7.2 Pledgor shall not sell, transfer or attempt to sell or transfer the Pledged Shares, or any part thereof or interest therein, without the prior express written consent of the Bank. Any such consent of the Bank shall not constitute the release by the Bank of its security interest in the Pledged Shares so sold or transferred, and any such sale or transfer consented to by the Bank shall transfer the Pledged Shares, subject to the security interest therein of the Bank created pursuant to this Pledge Agreement.

 

7.3 The Bank, at its option upon the occurrence of any Event of Default, and so long as such Event of Default exists, may exercise all voting rights and privileges whatsoever with respect to the Pledged Shares, and to that end, Pledgor hereby constitutes any executive officer of the Bank as such Pledgor's proxy and attorney-in-fact for all purposes of voting the Pledged Shares represented to be owned by such Pledgor at any annual, regular or special meeting of shareholders of Citizens and/or Farmers, and this appointment shall be deemed coupled with an interest and is and shall be irrevocable until the Notes have been fully paid and performed to the Bank, and all persons whatsoever shall be conclusively entitled to rely upon any oral or written certification of the Bank that it is entitled to vote the Pledged Shares.
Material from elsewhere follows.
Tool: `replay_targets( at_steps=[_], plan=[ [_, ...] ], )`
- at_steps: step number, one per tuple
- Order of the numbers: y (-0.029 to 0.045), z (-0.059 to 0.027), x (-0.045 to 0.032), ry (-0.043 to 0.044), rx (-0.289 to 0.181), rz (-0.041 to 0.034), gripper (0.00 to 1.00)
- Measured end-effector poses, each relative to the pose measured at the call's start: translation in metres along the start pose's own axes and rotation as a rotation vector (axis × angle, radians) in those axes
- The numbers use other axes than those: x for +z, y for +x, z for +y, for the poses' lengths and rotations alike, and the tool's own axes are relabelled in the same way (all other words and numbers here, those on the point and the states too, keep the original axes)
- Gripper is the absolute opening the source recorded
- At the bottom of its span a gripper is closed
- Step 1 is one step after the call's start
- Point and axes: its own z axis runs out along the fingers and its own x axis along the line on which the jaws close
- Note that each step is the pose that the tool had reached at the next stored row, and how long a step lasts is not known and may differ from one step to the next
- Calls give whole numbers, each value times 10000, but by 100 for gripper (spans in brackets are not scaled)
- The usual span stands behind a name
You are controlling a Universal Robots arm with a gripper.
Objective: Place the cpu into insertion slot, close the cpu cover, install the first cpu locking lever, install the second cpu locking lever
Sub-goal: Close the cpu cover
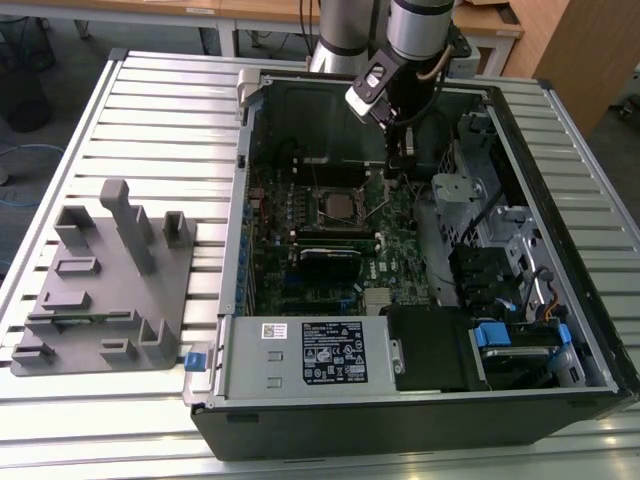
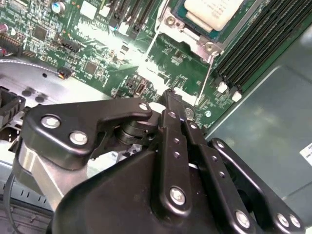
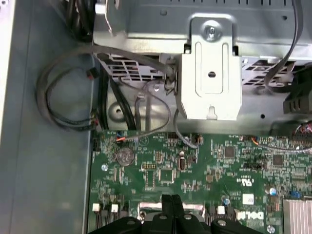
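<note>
The cpu (image 2: 212, 10) is seated and the cpu cover (image 2: 195, 36) appears down, so lever installation is judged in hand. The end effector (image 2: 168, 96), closed and empty, hovers beside a free locking lever (image 2: 208, 73); precise tip contact seems required.

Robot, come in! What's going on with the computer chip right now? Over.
Gripper shut, low over motherboard beside insertion slot. Cpu seated in slot. Thin lever rod close by, nothing else in the way.

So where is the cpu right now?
In the exterior view the cpu sits in the insertion slot at the motherboard's middle, just to that view's left of the gripper.
</note>
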Motion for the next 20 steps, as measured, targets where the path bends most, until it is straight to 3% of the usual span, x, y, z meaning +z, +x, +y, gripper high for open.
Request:
replay_targets(
  at_steps=[17, 18, 20],
  plan=[
    [-1, 51, 4, 0, 0, 1, 11],
    [-1, 100, 8, 0, 0, 0, 11],
    [-1, 101, 8, 0, 0, 0, 11]
  ],
)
Pledgor shall execute and deliver to the Bank any additional proxies and powers of attorney that the Bank may desire in its own name to effectuate the provisions of the Loan Agreement and this Pledge Agreement.

 

 

 

 

 


 

8. Issuance or Acquisition of New Stock or Sale of Treasury Shares, Mergers, Sales and Other Distribution of Assets. Until the Notes have been paid and performed in full to the Bank, Pledgor shall not vote in favor of permitting Citizens or Farmers (a) to issue new shares of their capital stock, or any options, subscription rights or warrants with respect thereto, (b) to sell any treasury shares, (c) to merge into or with, or consolidate with, any other entity, (d) to sell or otherwise transfer any material part of their assets, or (e) to liquidate or dissolve or take any action with a view towards liquidation or dissolution.